The furniture was Western, with couches, overstuffed chairs, and coffee tables. The design of the fabric was a stylized cloud pattern that could have been taken right off an ancient Chinese robe. Nondescript incense burners added to the smoke in the living room without managing to cover the harsh smell of tobacco. Young women circulated like bright, honey-seeking butterflies. Though there was no difference in the richness of male plumage, each girl knew who was where in the pecking order.

Wen was first. He had a girl playing the guitar at his feet and, as often as not, another hostess at his elbow feeding him.
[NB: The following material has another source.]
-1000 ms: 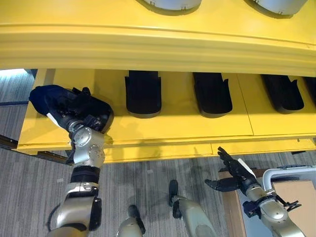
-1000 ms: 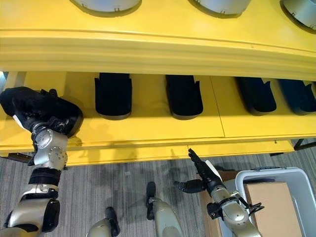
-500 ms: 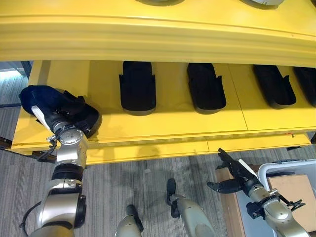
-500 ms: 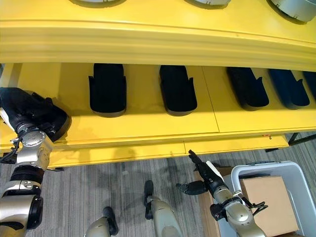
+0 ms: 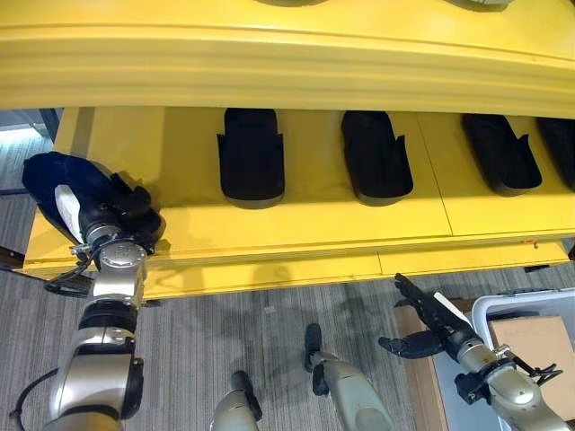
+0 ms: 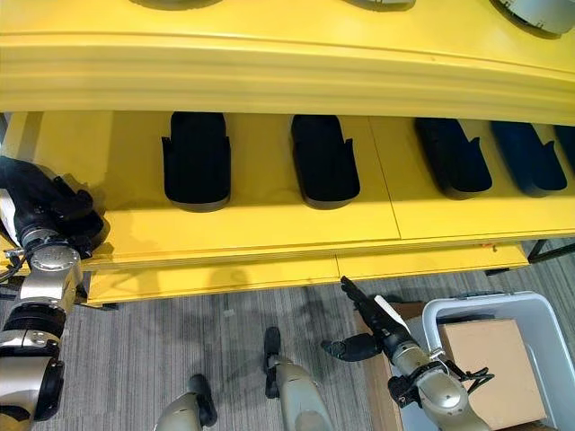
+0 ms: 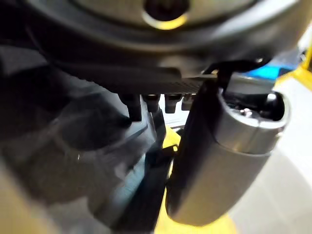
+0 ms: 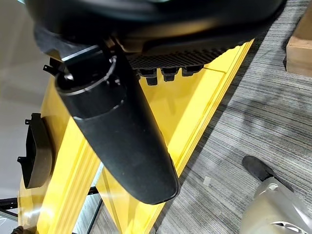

In Wen’s case, the service was probably necessary; the hands that rested on an intricately carved, jade-headed walking stick were gnarled and enlarged by arthritis. Holding chopsticks would have been difficult for him. If the way he stared straight ahead was any indication, seeing the plate would have been impossible.

The second most important man in the room was never far from Wen. Whether this man sat or stood, a hostess was always at his elbow, ready to fetch food or drink as required. She looked older than the others, more woman than girl. And a stunning woman at that. Elegant limbs and a richly curved body. She wore a spectacular diamond-and-ruby bracelet that almost equaled her own physical beauty.

“The man in the corner,” Kyle said quietly to Lianne. “The one close to Wen. Who is he?”

Lianne glanced over. “That’s Harry Tang, Wen’s Number Two Son.”

“And from the look of it, his Number One Girl is right next to him,” Kyle said, biting into a dumpling filled with pork and ginger.

“I don’t know her name. Assuming she has one.”

He didn’t miss the flick of anger in Lianne’s voice. “If
that bracelet she’s wearing is any sign.” he said, “Harry has known her name for a long time.”